On 08/10/2013 10:58 PM, Chris Travers wrote:



On Sat, Aug 10, 2013 at 2:54 PM, John Locke <..hidden..> wrote:
Hi,

In 1.4 trunk, there is a Dojo date widget currently hooked up to the Journal Entry screen. I've been planning to move this into UI/lib/elements.html, basically create a "date" element that can then be more easily hooked up, and then there's a single place where the date format preferences can be handled for everywhere in the application... and a nifty drop-down date widget included. 

The autocomplete dropdowns were added to elements.html for the reason that they have a different HTML structure.  I am wondering how hard it would be to just getElementsByClass() and attach the scripts to these so that they could be more easily themed?

Yes, we can do this, and adding a class name is probably good for themers. It's actually more work to hook up on the JS side than just outputting a data-dojo-type attribute on the HTML tag (as I'm already doing). Dojo supports this really simple declarative syntax -- we can override the base Dojo objects to easily set other defaults, and then just leverage the parser to hook everything up.

Dojo widgets actually encapsulate a template for the HTML it generates, and there's a lot of theming capability built into those templates (and 4 or 5 different themes shipping with the core). So whether or not we explicitly add a class to these elements, there's a lot of room for theming.


What I haven't yet figured out is how to get the user's date format and locale preference injected into the template system. If somebody can more easily inject that into the environment so it can be accessed by a variable, this will be a very easy thing to solve.

maybe we should have a namespace USER (I am trying to keep reserved words all upper case) which would store this info?  Easy enough to add.

That sounds great! If this can be turned into a JS object on the page, this should work fine. Simplest approach is probably to inline this into a script loaded on the page -- the Dojo parser will run after the DOM is ready, so this object should be available by then. Or we can load it as a callback, and require that data in elements that need it -- I would expect this would be a lot of them, though, so this probably isn't good from a performance standpoint, doing an extra Ajax callback on every page...
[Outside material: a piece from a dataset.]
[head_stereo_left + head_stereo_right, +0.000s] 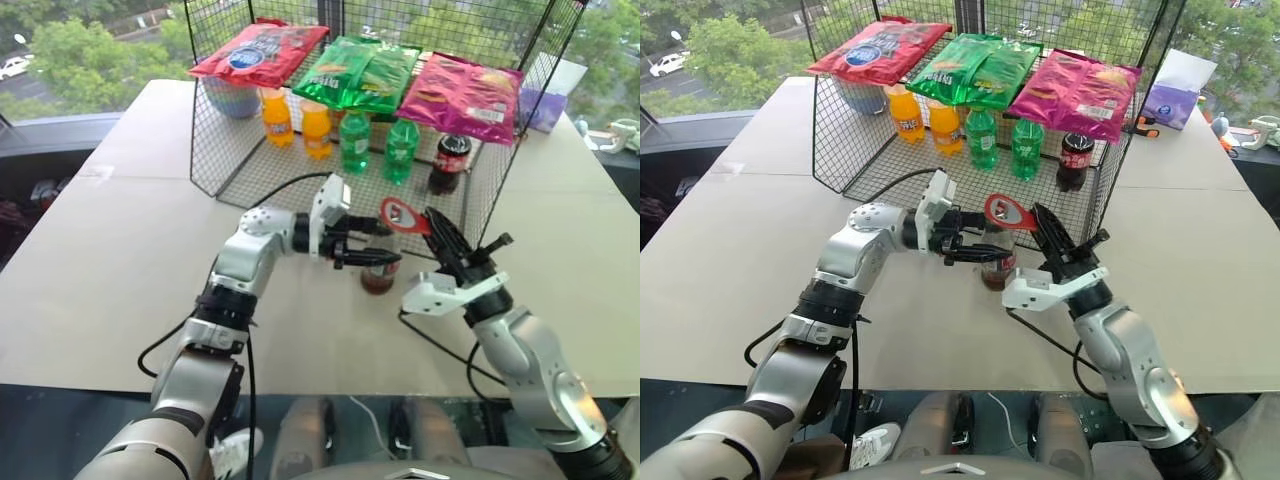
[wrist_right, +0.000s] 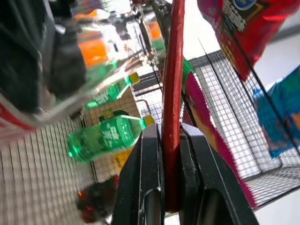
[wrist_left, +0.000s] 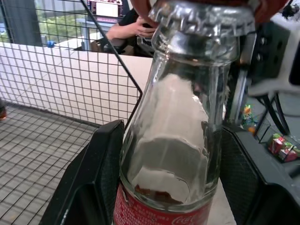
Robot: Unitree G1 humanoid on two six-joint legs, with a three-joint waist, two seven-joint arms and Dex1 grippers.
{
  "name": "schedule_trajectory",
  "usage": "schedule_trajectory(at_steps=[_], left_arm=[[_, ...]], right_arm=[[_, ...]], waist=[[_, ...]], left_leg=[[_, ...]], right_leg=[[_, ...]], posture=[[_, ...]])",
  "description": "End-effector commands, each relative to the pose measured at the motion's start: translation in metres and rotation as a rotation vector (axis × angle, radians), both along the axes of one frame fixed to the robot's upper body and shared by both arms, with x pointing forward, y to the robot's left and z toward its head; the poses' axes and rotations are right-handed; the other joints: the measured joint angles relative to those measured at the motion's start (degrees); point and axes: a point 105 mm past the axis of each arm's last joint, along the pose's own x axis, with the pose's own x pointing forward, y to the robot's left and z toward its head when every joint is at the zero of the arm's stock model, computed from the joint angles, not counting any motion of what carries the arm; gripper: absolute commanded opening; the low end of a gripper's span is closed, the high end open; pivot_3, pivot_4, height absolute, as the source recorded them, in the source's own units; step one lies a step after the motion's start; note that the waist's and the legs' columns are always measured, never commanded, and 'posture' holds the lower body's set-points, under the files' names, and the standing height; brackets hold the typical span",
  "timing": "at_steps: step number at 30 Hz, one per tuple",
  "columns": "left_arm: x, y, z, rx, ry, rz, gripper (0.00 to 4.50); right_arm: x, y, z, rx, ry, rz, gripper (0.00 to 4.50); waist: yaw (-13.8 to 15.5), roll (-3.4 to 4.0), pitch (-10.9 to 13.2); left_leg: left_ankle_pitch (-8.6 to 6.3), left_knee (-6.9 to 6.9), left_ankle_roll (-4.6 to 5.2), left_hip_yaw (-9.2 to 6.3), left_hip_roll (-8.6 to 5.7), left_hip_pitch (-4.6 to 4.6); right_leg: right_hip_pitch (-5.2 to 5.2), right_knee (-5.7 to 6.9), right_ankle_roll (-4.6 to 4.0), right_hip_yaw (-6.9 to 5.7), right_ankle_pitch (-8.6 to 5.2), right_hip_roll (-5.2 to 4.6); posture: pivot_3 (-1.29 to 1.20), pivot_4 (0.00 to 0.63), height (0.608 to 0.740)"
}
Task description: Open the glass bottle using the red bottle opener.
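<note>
Left eye view: glass bottle stands upright on the beige table, near-centre, just in front of the black wire rack. Left gripper comes in level from the left with its fingers clamped on either side of the bottle – grasping it around the shoulder, above the red label. Crimped metal cap sits on the bottle's mouth. Brown liquid sits low in the bottle.

Right gripper reaches up from the near right, clenched on the handle of the red bottle opener. Opener's ring head is at the bottle top, over the cap; exact contact with the cap edge can't be told from the head views. Right wrist view: opener handle pinched edge-on between the two black fingers, running straight up from them.

Inside the rack, far side of the bottle: two orange soda bottles on the left, two green plastic bottles in the middle, dark cola bottle on the right. Laid on the rack top – red chip bag, green chip bag, pink chip bag. Black cables run along both arms.
</note>
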Motion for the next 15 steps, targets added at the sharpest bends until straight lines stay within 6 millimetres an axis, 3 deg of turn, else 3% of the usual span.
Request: schedule_trajectory(at_steps=[1, 9, 15], left_arm=[[-0.006, -0.01, 0.016, -0.024, -0.077, -0.029, 2.8], [-0.009, -0.018, 0.023, -0.024, -0.1, -0.049, 2.8], [-0.009, -0.022, 0.022, -0.034, -0.098, -0.052, 2.8]], right_arm=[[0.004, -0.011, -0.028, -0.139, 0.156, -0.021, 0.0], [0.005, -0.023, -0.006, -0.197, 0.135, -0.022, 0.0], [0.009, -0.014, 0.019, -0.178, 0.089, 0.006, 0.0]], waist=[[0.1, -0.01, 0.0], [0.1, -0.01, 0.0], [0.0, -0.01, 0.0]], left_leg=[[0.0, 0.0, 0.0, -0.02, 0.0, 0.0], [0.0, -0.01, 0.01, -0.03, -0.01, -0.05], [0.0, -0.03, 0.01, -0.03, -0.02, -0.08]], right_leg=[[0.01, 0.0, 0.0, -0.01, 0.0, 0.0], [0.0, -0.06, 0.0, -0.03, 0.0, -0.03], [-0.02, -0.08, 0.0, -0.04, -0.01, -0.02]], posture=[[0.0, 0.15, 0.728], [0.0, 0.15, 0.728], [0.0, 0.15, 0.728]])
The next question then becomes, do we localize in the JS only, or also on the server?

Here are some examples for how you can set date formats in the date widget: http://archive.dojotoolkit.org/nightly/dojotoolkit/dijit/tests/form/test_DateTextBox.html , and then Dojo could automatically convert those to a single format that is actually submitted on the form -- this to me seems like the easier approach. Then the form post handler can expect a consistent format from anywhere.

For now I don't think it is likely to be feasible to stop doing localization on the server.  We do autodetect yyyy-mm-dd dates so any localization should use that format.    However as we move all code over, I can see the benefits of moving this onto the client for data entry.  I think for display we will still need it on the server though so I am not sure it is possible to do all of this.

Oh, right. Yes, wasn't thinking of output. The dojo stuff can handle converting all input to yyyy-mm-dd format, but we'll still have to localize output on reports. To make the client side easier, we should, however, use yyyy-mm-dd format to provide the initial value of date inputs... Dojo can then convert to the appropriate locale format.